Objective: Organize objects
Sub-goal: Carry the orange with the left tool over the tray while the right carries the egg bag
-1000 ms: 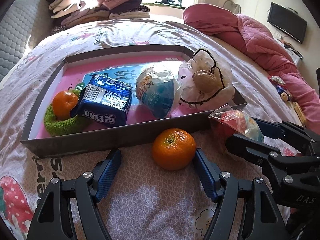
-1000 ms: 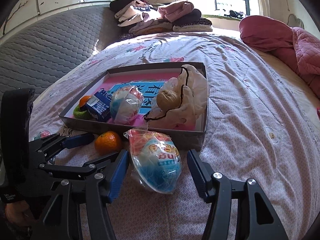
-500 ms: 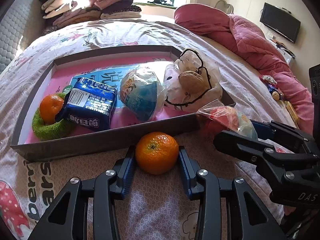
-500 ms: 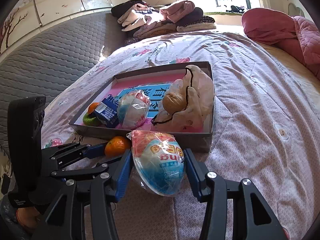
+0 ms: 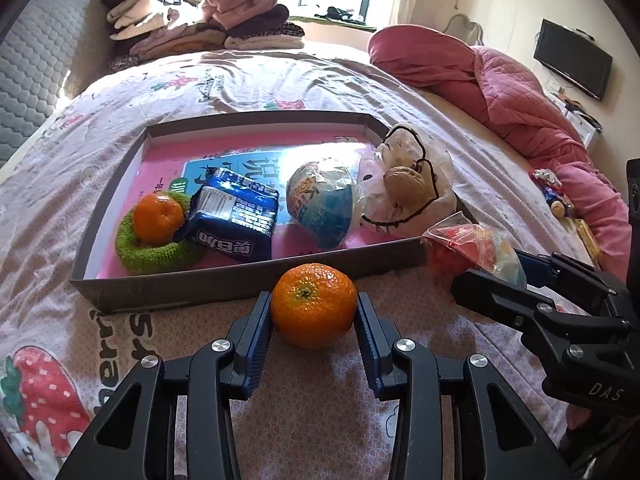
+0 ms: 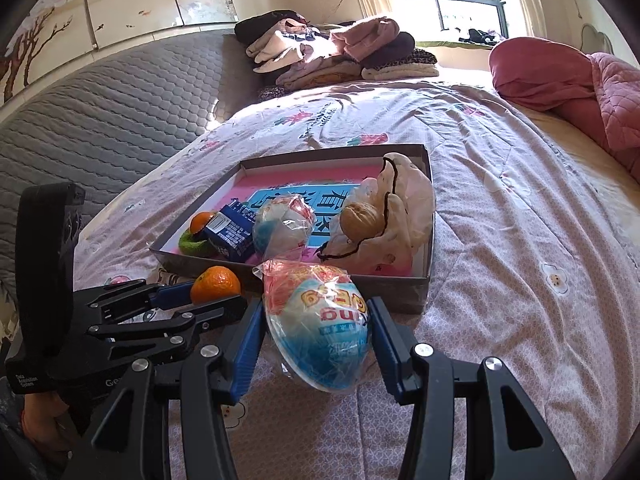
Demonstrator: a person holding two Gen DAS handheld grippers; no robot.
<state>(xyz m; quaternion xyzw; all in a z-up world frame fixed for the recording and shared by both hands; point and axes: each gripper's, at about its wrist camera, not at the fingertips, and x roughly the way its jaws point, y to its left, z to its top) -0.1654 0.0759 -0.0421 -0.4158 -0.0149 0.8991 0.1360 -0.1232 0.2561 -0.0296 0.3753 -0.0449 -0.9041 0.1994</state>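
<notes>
My left gripper [image 5: 314,304] is shut on an orange [image 5: 314,312], just in front of the near wall of a shallow grey box [image 5: 240,282] with a pink floor. To its right, my right gripper [image 6: 316,312] is shut on a plastic-wrapped egg-shaped snack [image 6: 320,332], also in front of the box [image 6: 400,292]. In the left wrist view the right gripper [image 5: 492,276] shows with the snack [image 5: 472,244]. The right wrist view shows the left gripper [image 6: 192,296] with the orange [image 6: 216,284].
Inside the box lie a second orange [image 5: 158,218] on a green ring [image 5: 160,254], a blue packet [image 5: 232,220], another wrapped egg [image 5: 324,212] and a white bag [image 5: 408,188]. Folded clothes [image 5: 200,28] and a pink quilt [image 5: 520,100] lie farther along the bed.
Both grippers stood open around their objects a second ago. The left one has shut on the orange, the right one on the wrapped egg. The left gripper has drawn slightly away from the box.
</notes>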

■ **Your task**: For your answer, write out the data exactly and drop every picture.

■ **Answer to this task**:
Objective: Organize objects
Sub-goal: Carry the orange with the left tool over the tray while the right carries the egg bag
-1000 ms: 
-1000 ms: 
-500 ms: 
-500 ms: 
+0 ms: 
+0 ms: 
Demonstrator: a person holding two Gen DAS handheld grippers; no robot.
<state>(xyz m; quaternion xyzw; all in a z-up world frame fixed for the recording and shared by both hands; point and axes: each gripper's, at about its wrist camera, not at the fingertips, and x roughly the way its jaws point, y to its left, z to its top) -0.1654 0.0759 -0.0421 -0.4158 -0.0149 0.8991 0.1360 -0.1232 0.2561 -0.0296 0.3753 -0.0449 -0.9041 0.1994</state>
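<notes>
My left gripper [image 5: 314,304] is shut on an orange [image 5: 314,312], just in front of the near wall of a shallow grey box [image 5: 240,282] with a pink floor. To its right, my right gripper [image 6: 316,312] is shut on a plastic-wrapped egg-shaped snack [image 6: 320,332], also in front of the box [image 6: 400,292]. In the left wrist view the right gripper [image 5: 492,276] shows with the snack [image 5: 472,244]. The right wrist view shows the left gripper [image 6: 192,296] with the orange [image 6: 216,284].
Inside the box lie a second orange [image 5: 158,218] on a green ring [image 5: 160,254], a blue packet [image 5: 232,220], another wrapped egg [image 5: 324,212] and a white bag [image 5: 408,188]. Folded clothes [image 5: 200,28] and a pink quilt [image 5: 520,100] lie farther along the bed.
Both grippers stood open around their objects a second ago. The left one has shut on the orange, the right one on the wrapped egg. The left gripper has drawn slightly away from the box.
</notes>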

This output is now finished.